Well, March is turning out to be a fine month for apocalyptica of seemingly every sort….So, as your faithful reporter of all things cataclysmic and eschatological (well, I try), I give you this friendly round-up of end-full news items for your reading pleasure, with brief commentary. To wit:

Maize Can’t Take the Blaze

We love our corn and corn products (chips, bread, cereal , syrup)…And so, a drastic decline in maize (the taxonomic name for corn) yields could trigger a drastic decline in this major sector of the consumer economy…But there’s plenty of corn in the world, right?

Well, the newest and slickest climate model indicates that certain key staple crops like wheat, soybeans, and especially maize, are very vulnerable to increases in temperature. The scientists developing the model sought to gauge “global scale, impacts of extreme heat stress on maize, spring wheat and soybean yields resulting from 72 climate change scenarios for the 21st century.” The simulation study (published last week in Environmental Research Letters) predicts a doubling of maize crop losses by the end of the century.  Wheat and soy also take significant losses, but recover for awhile in the northern latitudes (up to 2080) due to transient CO2 fertilization (note: the model was run under the RCP 8.5 scenario) .

This spells trouble for global food security, research on which by the UN FAO estimates food production must increase by 70% just to feed the world’s population by 2050.

Read more here: Heat Waves May Threaten Food Supply (there’s also a link to The Guardian story).

Contagion From the Cave:

Ok, so maybe mass food shortages just don’t’ do it for you (maybe “too long-term”)…Ok, how about some potential doom of the contagious variety?

Seems a new and pneumonia-inducing virion has been found in a cave somewhere in southwestern China (where it should have stayed). Apparently, the new virus — called Mojiang paramyxovirus (MojV), named after the Hunnan province of its origin –  resembles (genetically) a genus of viral pathogens known as henipaviruses (a combination of henta and nipah viruses), two of which are deadly to humans. But, intriguingly, it’s not being transmitted by the cave bats…but probably another troglodytic denizen.

Currently viewed as a “curiosity”, virologist Qi Jin, director of the State Key Laboratory for Molecular Virology and Genetic Engineering in Beijing, was cautious: “we have not established a direct relationship between human infection and MojV,” Jin is the lead researcher of the study,  reported in the June issue of Emerging Infectious Diseases.

Read the full Science Mag article A New killer Virus in China?  sn-virus

Photo (right): Courtesy of Qi Jin  (via Sciencemag.org) Chinese disease sleuths at work in the cave in Mojiang.

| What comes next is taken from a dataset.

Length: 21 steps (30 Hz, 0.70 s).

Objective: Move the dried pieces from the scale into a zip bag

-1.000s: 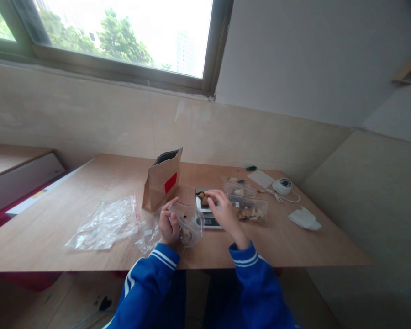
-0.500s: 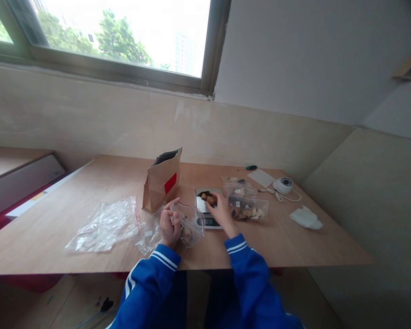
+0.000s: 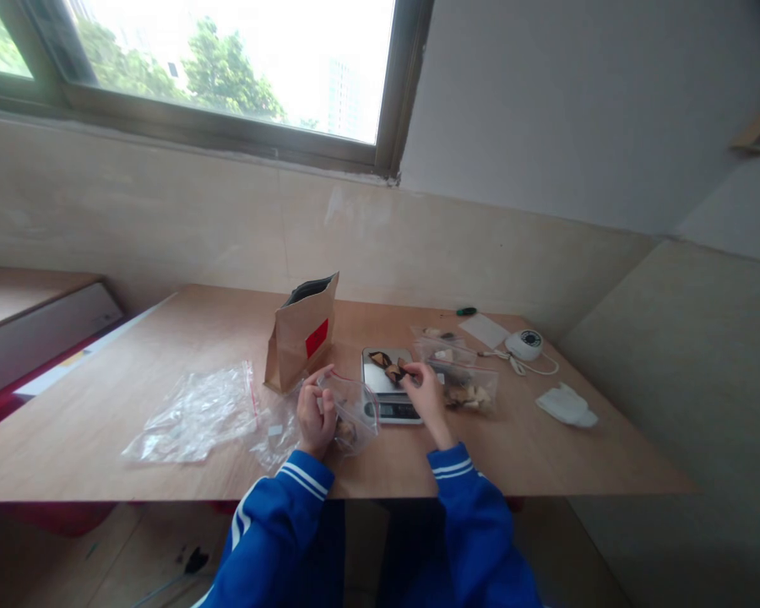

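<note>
My left hand (image 3: 317, 415) is closed on the edge of a clear zip bag (image 3: 358, 409) with a red seal line; a few brown pieces lie in the bag's bottom. To its right is a flat kitchen scale (image 3: 400, 411) with a dark display. Brown, dark-edged dried pieces (image 3: 393, 372) rest on the scale's plate; they look like dried mushroom, though I cannot be sure. My right hand (image 3: 427, 397) is over the scale's right side, with thumb and forefinger pinched at the edge of one dried piece.
An open kraft paper pouch (image 3: 301, 338) with a red label stands behind my left hand. Empty clear bags (image 3: 196, 414) lie at left. Filled zip bags (image 3: 472, 393) sit right of the scale. Farther right are a white round device (image 3: 523, 343) with a cable, crumpled tissue (image 3: 567, 405) and a green screwdriver (image 3: 466, 312).
My right hand has drawn back to the right from the plate's middle, and the dried pieces there now lie spread and more visible. My left hand stays on the zip bag.
</note>
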Each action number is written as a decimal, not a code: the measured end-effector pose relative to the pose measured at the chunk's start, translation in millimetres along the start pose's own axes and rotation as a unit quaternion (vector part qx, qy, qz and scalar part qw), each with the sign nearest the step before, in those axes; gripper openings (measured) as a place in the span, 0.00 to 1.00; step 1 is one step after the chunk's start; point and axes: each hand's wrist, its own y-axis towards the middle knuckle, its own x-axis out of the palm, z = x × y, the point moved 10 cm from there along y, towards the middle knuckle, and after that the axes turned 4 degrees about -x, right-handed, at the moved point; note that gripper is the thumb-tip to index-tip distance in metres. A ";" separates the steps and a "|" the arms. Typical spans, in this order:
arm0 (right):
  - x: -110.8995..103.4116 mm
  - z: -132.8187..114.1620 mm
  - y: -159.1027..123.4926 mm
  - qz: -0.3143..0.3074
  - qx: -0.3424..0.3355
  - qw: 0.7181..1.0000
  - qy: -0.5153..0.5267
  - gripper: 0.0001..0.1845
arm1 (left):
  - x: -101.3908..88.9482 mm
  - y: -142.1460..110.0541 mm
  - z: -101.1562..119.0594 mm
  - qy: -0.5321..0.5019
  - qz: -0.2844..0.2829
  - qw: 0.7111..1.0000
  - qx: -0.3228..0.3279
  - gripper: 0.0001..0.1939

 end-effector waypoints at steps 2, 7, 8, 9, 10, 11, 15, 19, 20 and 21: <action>0.5 1.7 -0.5 -0.012 -0.001 1.000 -0.003 0.09 | 0.2 -0.1 -0.6 0.002 -0.001 1.000 0.001 0.09; 1.0 -9.4 -3.5 -0.014 -0.028 0.999 -0.028 0.10 | 0.4 0.1 -1.2 -0.001 -0.002 1.000 -0.001 0.09; 2.3 -15.1 -4.6 -0.016 -0.041 0.998 -0.042 0.10 | 0.2 0.3 -0.4 -0.002 -0.002 1.000 0.001 0.09; 4.3 -20.6 -5.9 -0.019 -0.052 0.997 -0.060 0.11 | 0.1 0.5 0.7 -0.002 -0.002 1.000 0.004 0.09; 6.4 -25.2 -7.2 -0.022 -0.060 0.995 -0.083 0.12 | 0.0 0.7 1.8 -0.002 -0.002 1.000 0.007 0.09; 8.4 -28.4 -8.5 -0.025 -0.063 0.992 -0.106 0.14 | -0.2 0.9 2.6 -0.001 -0.001 1.000 0.008 0.08; 12.0 -31.4 -11.0 -0.032 -0.040 0.985 -0.165 0.12 | -1.4 1.2 1.7 -0.002 0.005 1.000 0.001 0.09; -2.1 -52.1 -8.2 -0.001 -0.041 0.994 -0.100 0.10 | -0.3 0.7 0.5 -0.008 0.002 1.000 0.001 0.09; -7.3 -63.1 -7.3 0.008 -0.051 0.997 -0.065 0.11 | 0.3 0.6 0.7 -0.007 0.000 1.000 0.002 0.08; -12.0 -75.5 -6.7 0.014 -0.062 0.998 -0.028 0.11 | 0.6 0.4 0.8 -0.006 -0.001 1.000 0.004 0.08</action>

The Rise & Fall of Civilization…Apo-collapse Soon, Says NASA

Well, this certainly has gotten some decent Web coverage; nothing like doom-and-gloom from our usually grounded thinkers at NASA’s Goddard Space Flight Center. Some skeptical folks have suggested the direness of the prediction reflects the recent decline it the Space Agency’s budget, due to “austerity” and sequestration type stuff. But that’s just as likely to be ostrich-with-its-head-in-the-sand reactionism, as it is to be true. NASA, after all, got us to the moon and back; they are, in fact, rocket scientists.

Using a new multi-disciplinary computer model called ‘Human And Nature DYnamical’ (HANDY), the GSFC scientist take a look at the historical data showing that, far from being fringe speculation, ”the process of rise-and-collapse is actually a recurrent cycle found throughout history” and that “precipitous collapse – often lasting centuries – have been quite common.” According to the HANDY model’s findings, this holds true even for complex modern civilizations. The study was conducted by a team of natural and social scientists led by mathematician Safa Motesharri of the National Socio-Environmental Synthesis Center (supported by the NSF), and is to be published in the journal Ecological Economics.

To read more on the NASA-funded model predictions, check out this story in The GuardianNasa-funded study: industrial civilisation headed for ‘irreversible collapse’?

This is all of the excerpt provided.